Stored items
*** Block opens ***
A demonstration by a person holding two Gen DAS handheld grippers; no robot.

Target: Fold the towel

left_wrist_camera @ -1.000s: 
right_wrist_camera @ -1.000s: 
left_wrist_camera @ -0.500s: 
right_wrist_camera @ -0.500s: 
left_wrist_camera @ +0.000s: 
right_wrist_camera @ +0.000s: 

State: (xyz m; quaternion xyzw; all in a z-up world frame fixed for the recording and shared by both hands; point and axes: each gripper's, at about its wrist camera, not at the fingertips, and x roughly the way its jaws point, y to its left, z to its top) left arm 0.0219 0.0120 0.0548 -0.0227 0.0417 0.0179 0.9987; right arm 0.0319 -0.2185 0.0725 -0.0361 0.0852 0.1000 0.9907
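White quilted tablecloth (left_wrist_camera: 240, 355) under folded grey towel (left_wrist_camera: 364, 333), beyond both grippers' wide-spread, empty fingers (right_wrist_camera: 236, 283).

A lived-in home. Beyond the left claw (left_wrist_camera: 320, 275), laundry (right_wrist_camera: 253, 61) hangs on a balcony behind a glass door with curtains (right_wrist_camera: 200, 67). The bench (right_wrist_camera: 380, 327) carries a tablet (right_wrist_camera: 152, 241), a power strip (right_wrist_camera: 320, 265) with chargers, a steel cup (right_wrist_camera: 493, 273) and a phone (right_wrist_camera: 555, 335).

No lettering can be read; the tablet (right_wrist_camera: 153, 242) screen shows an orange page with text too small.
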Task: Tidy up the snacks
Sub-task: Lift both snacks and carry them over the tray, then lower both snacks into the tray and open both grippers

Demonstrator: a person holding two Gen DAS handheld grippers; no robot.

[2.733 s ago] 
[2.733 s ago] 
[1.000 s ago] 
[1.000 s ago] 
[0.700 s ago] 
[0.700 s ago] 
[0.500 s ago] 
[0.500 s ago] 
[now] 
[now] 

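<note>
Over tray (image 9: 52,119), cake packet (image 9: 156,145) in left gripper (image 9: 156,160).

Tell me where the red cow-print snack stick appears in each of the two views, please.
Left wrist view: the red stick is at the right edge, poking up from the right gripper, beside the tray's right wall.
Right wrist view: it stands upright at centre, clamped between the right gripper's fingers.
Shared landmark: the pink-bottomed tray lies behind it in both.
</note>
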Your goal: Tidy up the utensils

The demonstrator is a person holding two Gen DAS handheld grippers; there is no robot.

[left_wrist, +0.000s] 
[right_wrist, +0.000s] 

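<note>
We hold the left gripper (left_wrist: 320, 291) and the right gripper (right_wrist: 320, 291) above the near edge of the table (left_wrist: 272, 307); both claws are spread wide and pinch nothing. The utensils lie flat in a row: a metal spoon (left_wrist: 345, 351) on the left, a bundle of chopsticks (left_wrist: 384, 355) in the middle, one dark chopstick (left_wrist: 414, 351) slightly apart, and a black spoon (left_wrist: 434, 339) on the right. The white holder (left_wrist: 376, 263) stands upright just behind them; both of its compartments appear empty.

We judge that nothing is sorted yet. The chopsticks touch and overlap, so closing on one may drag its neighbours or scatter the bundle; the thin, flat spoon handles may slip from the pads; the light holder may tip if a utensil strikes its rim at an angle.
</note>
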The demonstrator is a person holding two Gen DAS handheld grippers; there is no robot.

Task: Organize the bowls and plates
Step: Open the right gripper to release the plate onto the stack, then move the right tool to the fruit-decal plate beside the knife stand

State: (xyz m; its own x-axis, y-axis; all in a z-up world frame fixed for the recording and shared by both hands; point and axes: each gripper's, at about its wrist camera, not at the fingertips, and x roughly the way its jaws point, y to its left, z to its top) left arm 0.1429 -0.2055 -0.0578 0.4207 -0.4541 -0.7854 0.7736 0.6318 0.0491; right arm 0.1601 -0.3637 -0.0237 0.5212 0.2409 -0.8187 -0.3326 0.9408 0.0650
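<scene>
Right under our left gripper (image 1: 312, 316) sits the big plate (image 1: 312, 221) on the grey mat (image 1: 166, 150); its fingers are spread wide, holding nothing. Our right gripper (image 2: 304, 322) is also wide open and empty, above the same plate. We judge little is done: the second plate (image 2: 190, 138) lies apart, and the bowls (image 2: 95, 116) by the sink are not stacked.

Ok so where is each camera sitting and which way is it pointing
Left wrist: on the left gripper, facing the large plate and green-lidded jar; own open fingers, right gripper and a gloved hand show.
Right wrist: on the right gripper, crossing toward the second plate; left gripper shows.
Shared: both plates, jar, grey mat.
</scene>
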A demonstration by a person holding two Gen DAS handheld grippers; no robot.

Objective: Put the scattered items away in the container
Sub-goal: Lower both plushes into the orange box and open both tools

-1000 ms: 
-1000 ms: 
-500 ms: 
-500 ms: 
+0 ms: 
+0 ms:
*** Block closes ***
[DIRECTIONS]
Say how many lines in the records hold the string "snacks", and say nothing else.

[ANSWER TO THIS EXERCISE]
2